Gov. Martin O'Malley said Thursday that he wants to bring Maryland's unemployment eligibility calculations into line with a national standard, a move that would enable the state to tap $126.8 million in federal money but would also cost employers more.
Businesses have been bracing for a huge tax increase to replenish a nearly depleted state unemployment insurance fund, which has been drained by the state's worst unemployment rate in 26 years. Most employers have been expecting a nearly fourfold increase next year, which would mean they would pay $136 to $383 more per worker than they do now.
The federal money will help lower that amount, O'Malley officials said. But some employers would still pay three times what they are spending now, even withthe governor's proposal, which requires legislative approval.
Fund-related tax hikes are automatic under a state law that took effect in 2005.
To access the federal money, state officials must expand the period that they examine when determining whether someone is eligible for unemployment benefits. That change will bring the state into line with the federal government's standards, which 36 other states have already adopted.

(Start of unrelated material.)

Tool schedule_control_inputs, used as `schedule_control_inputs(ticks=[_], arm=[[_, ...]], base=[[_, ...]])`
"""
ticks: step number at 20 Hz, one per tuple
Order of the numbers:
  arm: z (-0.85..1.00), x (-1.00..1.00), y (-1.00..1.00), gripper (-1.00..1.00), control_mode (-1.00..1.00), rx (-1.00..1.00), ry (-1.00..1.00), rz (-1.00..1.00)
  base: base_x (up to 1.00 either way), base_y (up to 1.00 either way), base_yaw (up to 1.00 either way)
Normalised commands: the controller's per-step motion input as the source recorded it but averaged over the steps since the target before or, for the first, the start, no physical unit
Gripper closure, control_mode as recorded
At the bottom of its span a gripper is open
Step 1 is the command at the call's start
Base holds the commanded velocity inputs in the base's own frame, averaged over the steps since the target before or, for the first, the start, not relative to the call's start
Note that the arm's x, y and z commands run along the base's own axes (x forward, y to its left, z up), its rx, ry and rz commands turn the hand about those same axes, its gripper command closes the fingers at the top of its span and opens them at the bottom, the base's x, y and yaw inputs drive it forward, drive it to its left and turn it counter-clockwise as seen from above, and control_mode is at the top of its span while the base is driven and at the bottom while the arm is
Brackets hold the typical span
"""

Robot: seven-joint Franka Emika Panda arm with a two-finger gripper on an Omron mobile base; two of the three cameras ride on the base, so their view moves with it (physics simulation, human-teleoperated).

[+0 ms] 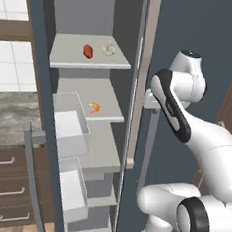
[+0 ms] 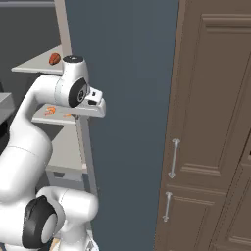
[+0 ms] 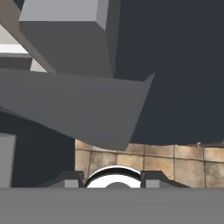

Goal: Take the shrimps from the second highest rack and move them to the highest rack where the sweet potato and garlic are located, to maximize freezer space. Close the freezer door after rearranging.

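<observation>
We note the freezer door [image 1: 40,107] standing open at 9 o'clock in the left base view, its grey bins [image 1: 70,122] facing the compartment. On the highest rack [image 1: 87,61] lie the sweet potato [image 1: 87,51] and, just beside it toward 3 o'clock, the pale garlic [image 1: 109,50], apart from each other. One level down, on the second highest rack [image 1: 106,112], we see a shrimp [image 1: 94,107] lying alone near the middle of the shelf. In the right base view two orange shrimp pieces [image 2: 50,111] show on that same rack, at 9 o'clock from the arm's wrist, with the sweet potato above them at 11 o'clock. The arm [image 1: 175,108] is folded at 3 o'clock of the freezer, outside the compartment and well apart from the shrimp. In the hand view the gripper [image 3: 114,183] looks down at grey shelf undersides and tiled floor [image 3: 175,162]; its fingertips [image 3: 70,180] hold nothing between them, but we cannot tell how far they are spread.
</observation>
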Motion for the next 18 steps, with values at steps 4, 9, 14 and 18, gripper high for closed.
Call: schedule_control_inputs(ticks=[4,9,14,18], arm=[[0.0,-0.05,0.0,-1.0,1.0,0.0,-0.01,0.0],[0.0,0.0,0.0,-1.0,1.0,0.0,0.0,0.0],[0.0,0.0,0.0,-1.0,1.0,0.0,0.0,0.0],[0.0,0.0,0.0,-1.0,1.0,0.0,0.0,0.0]], base=[[-0.19,0.0,0.0],[-0.3,0.24,0.15],[-0.01,0.47,0.41],[0.0,0.31,0.45]])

Business leaders strongly opposed the plan, saying it would result in permanent tax payment increases that are not worth the temporary help.
Increasing the number of people eligible for unemployment while improving those benefits - both of which cost employers more money - is "not a recipe that's sustainable," said Ronald Adler, a Potomac management consultant and the Maryland Chamber of Commerce's representative on an unemployment insurance task force.
Lawmakers who listened to the governor's proposal and employers' objections urged compromise.
O'Malley is also recommending letting employers spread out their payments and reducing interest rates for late payments.